# 2010 road racing in Northern CA



## velogirl (Oct 14, 2005)

The official NCNCA road racing calendar has been posted:

http://www.ncnca.org/road/

In addition, details for the 2010 NCNCA Early Bird (EB) training series are posted here:

http://www.ncncaracing.com/forum/viewtopic.php?t=1979

For new racers or experienced racers who would like to learn + improve their skills, the EBs are a great opportunity.

Lorri


----------



## mellowyellowCJ7 (Sep 19, 2008)

Where is the Early Bird Crit? 
I can't find a map or address. I'm in San Jose.


----------



## velogirl (Oct 14, 2005)

The EBs are held in Fremont.

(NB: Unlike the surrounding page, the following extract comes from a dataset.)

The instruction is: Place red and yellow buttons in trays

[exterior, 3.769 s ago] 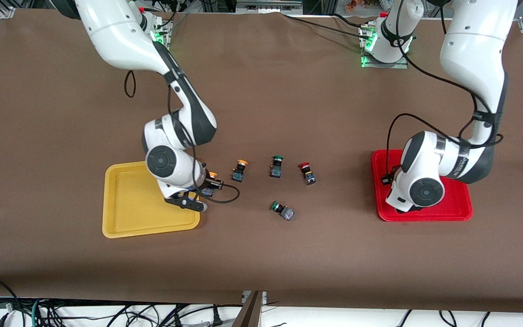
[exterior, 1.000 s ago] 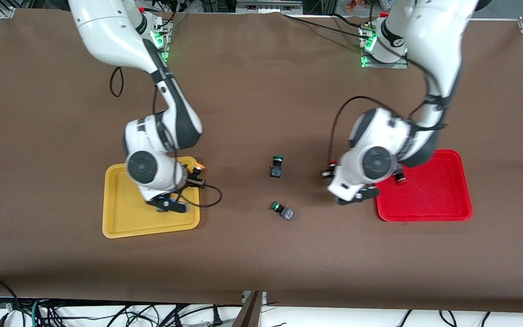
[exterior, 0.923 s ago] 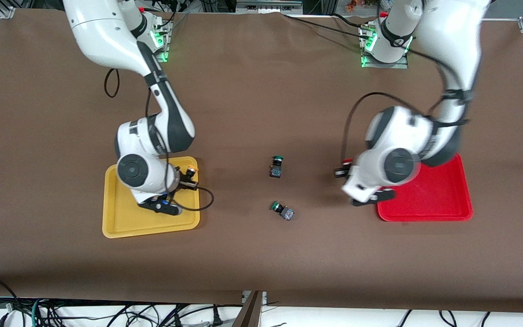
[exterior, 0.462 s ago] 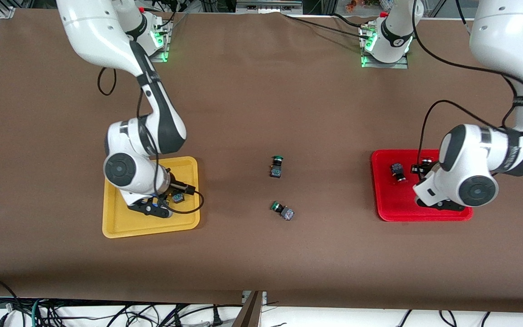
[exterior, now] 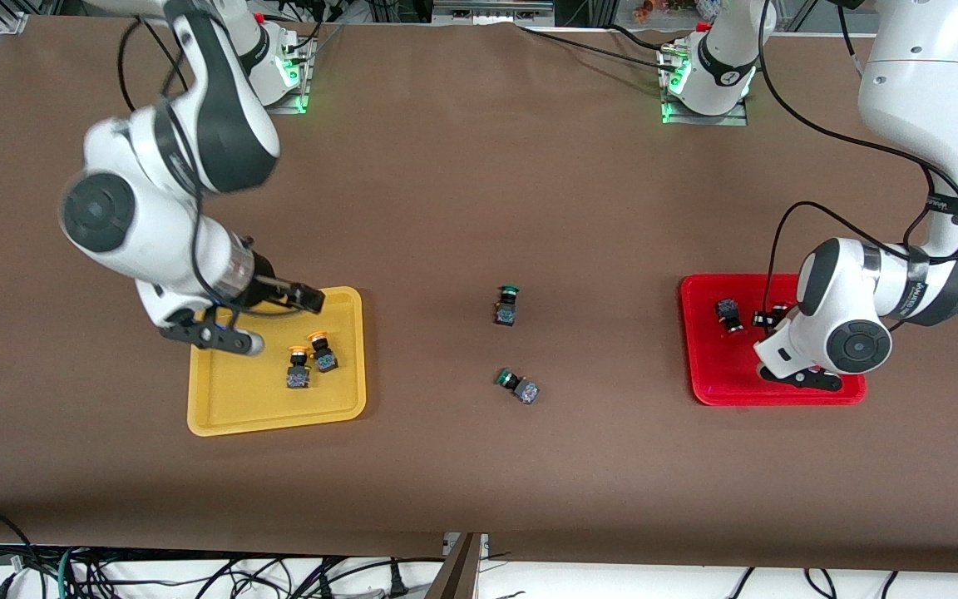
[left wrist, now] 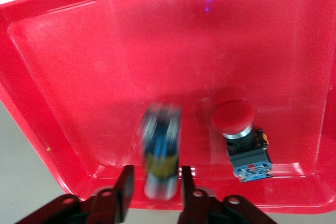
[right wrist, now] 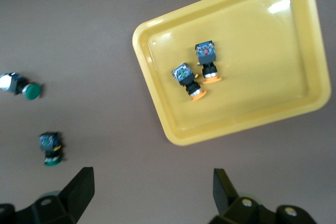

The race ad hasn't been posted yet but will contain all the details for the five-week series.


----------



## alunlang (Jul 1, 2009)

i thought i was the only one not finding this info.


----------



## velogirl (Oct 14, 2005)

here's last year's race ad, which should answer most of your questions. please note that the race-day schedule has been changed for 2010, so the times on this race ad won't be the same as the 2010 times.

http://www.velopromo.com/ebcr-ent.htm


----------



## alunlang (Jul 1, 2009)

Thanks !


----------